The crisis lies in the debt, not the ceiling. Kicking the can with a six-month ceiling increase is the worst possible alternative because it allows the politicians of both parties to continue making the Big Fiscal Lie. The Republican "no tax increase" position is preposterous; we are collecting less than 15% of GDP in taxes, the lowest since 1950, and spending 24% of GDP.
More than half of that is national security and Social Security, and the Republicans don't have a plan to cut a dime from either. Likewise, the Democrats are lying when they say Social Security is not part of the fiscal problem.
Benefits will exceed payroll taxes by $50 billion this year alone, and the red ink only gets deeper with time. Social Security should be subject to a stringent means test on the top 15 million affluent retirees, so that there is something left for the 40 million lower-income elderly who are already on the ragged edge.

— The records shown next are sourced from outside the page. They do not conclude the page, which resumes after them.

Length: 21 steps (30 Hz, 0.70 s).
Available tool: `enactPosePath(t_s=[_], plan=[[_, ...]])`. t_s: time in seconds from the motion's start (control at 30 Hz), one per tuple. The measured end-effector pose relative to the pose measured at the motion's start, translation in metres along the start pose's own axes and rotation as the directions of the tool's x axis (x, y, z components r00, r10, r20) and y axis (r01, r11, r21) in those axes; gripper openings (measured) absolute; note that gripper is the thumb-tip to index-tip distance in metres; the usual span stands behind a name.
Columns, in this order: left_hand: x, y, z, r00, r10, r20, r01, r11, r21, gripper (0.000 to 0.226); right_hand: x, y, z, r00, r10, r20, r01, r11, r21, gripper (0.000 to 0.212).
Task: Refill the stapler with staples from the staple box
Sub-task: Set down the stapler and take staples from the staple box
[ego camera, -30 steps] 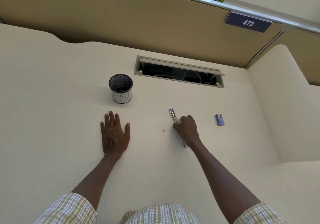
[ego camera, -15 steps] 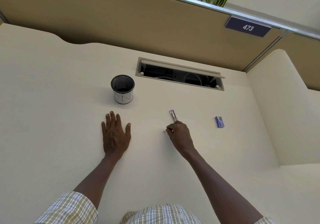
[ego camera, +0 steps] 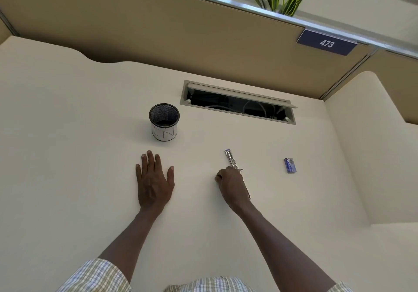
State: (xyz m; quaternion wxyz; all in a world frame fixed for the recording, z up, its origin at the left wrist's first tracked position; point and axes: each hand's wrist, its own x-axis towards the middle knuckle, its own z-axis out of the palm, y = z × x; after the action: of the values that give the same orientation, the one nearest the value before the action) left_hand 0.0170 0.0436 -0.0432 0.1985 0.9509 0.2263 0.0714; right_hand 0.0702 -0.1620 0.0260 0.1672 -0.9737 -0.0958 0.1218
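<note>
The silver stapler (ego camera: 231, 159) lies swung open flat on the cream desk, and its near end is hidden behind my right hand. My right hand (ego camera: 231, 184) rests just left of the stapler. Its fingertips are pinched together on the desk at the spot where a small loose staple lay, and that staple is now hidden under them. The blue staple box (ego camera: 290, 165) lies shut on the desk, well to the right of the stapler. Farther left, my left hand (ego camera: 155, 178) lies flat on the desk, palm down, fingers spread, holding nothing.
A black mesh pen cup (ego camera: 164, 122) with a white label stands beyond my left hand. An open cable slot (ego camera: 237, 94) is cut into the desk at the back. A tan partition (ego camera: 181, 31) rises behind it, and a raised desk section (ego camera: 373, 133) stands at the right.
My right hand left the stapler, moved left to the loose staple and closed its fingertips over it. The left hand has stayed flat.
</note>
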Motion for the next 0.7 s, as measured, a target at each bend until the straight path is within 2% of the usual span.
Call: enactPosePath(t_s=[0.13,0.23,0.43,0.57,0.7], plan=[[-0.002,0.002,0.002,1.000,-0.001,0.008,0.001,1.000,0.003,0.066,0.001,-0.002,0.001,1.000,-0.002,-0.026,0.003,1.000,0.022,0.021],[-0.001,0.003,0.002,1.000,-0.002,0.007,0.002,1.000,0.005,0.065,0.011,-0.019,-0.008,0.996,-0.036,-0.080,0.044,0.994,0.100,0.022],[-0.001,0.001,0.001,1.000,-0.016,0.020,0.016,1.000,0.004,0.066,0.051,-0.091,-0.047,0.950,-0.200,-0.240,0.254,0.941,0.222,0.017],[-0.001,0.000,0.002,1.000,-0.014,0.004,0.014,1.000,0.003,0.066,0.080,-0.131,-0.059,0.920,-0.288,-0.265,0.344,0.918,0.197,0.016],[-0.003,0.000,0.004,1.000,-0.015,-0.004,0.015,1.000,0.004,0.066,0.102,-0.152,-0.056,0.926,-0.308,-0.219,0.346,0.924,0.162,0.016]])
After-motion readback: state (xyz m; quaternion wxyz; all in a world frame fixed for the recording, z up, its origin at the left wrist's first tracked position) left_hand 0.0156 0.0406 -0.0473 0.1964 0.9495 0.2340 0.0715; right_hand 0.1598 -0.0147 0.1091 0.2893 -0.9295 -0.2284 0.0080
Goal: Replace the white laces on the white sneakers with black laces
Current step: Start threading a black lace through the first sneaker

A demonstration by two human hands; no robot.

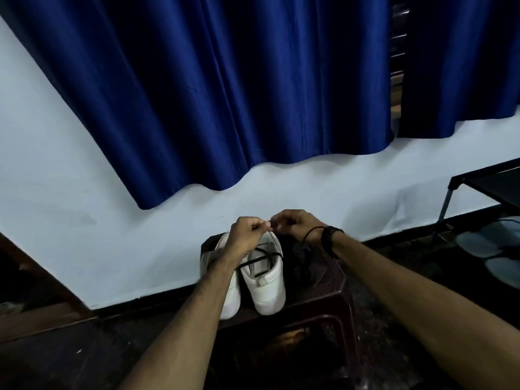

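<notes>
Two white sneakers stand side by side on a dark plastic stool (332, 288), toes toward me. The right sneaker (266, 280) has a black lace (257, 258) crossing its upper eyelets. The left sneaker (232, 294) is largely hidden behind my left forearm. Above the right sneaker's heel, my left hand (247, 230) and my right hand (292, 223) meet with curled fingers, each pinching what looks like an end of the black lace. What lies between the fingertips is too small to make out clearly.
A dark bundle (302, 256) lies on the stool right of the sneakers. A blue curtain (225, 94) hangs on the pale wall behind. A black rack (489, 187) with footwear (478, 243) beneath stands at the right. The floor is dark.
</notes>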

Finally, the $800 billion defense and security budget is a relic of the Cold War, which ended 20 years ago, and should be cut by $200 billion. We no longer have any industrial state enemies, and we have been fired as the world policeman, so it is time to mothball some carrier battle groups, ground some air wings, drastically reduce our troop strength, end the futility of Afghanistan and stop buying multibillion-dollar high-tech weapons that we can't afford and don't need.
In the meanwhile, both the Boehner plan and the Reid plan are just big numbers flimflam. Their 10-year discretionary caps can't be enforced, and the debt crisis is right now. In the next two years, where it really counts, each would save only $60 billion, or 1%, of the baseline spending of $7.5 trillion. That's a pathetic joke.
We are borrowing $6 billion per day with no end in sight and rolling the dice in the hope that apparently clueless bond fund managers will continue to buy the debt of a quasi-bankrupt country. One day soon, they won't. But then it will be too late.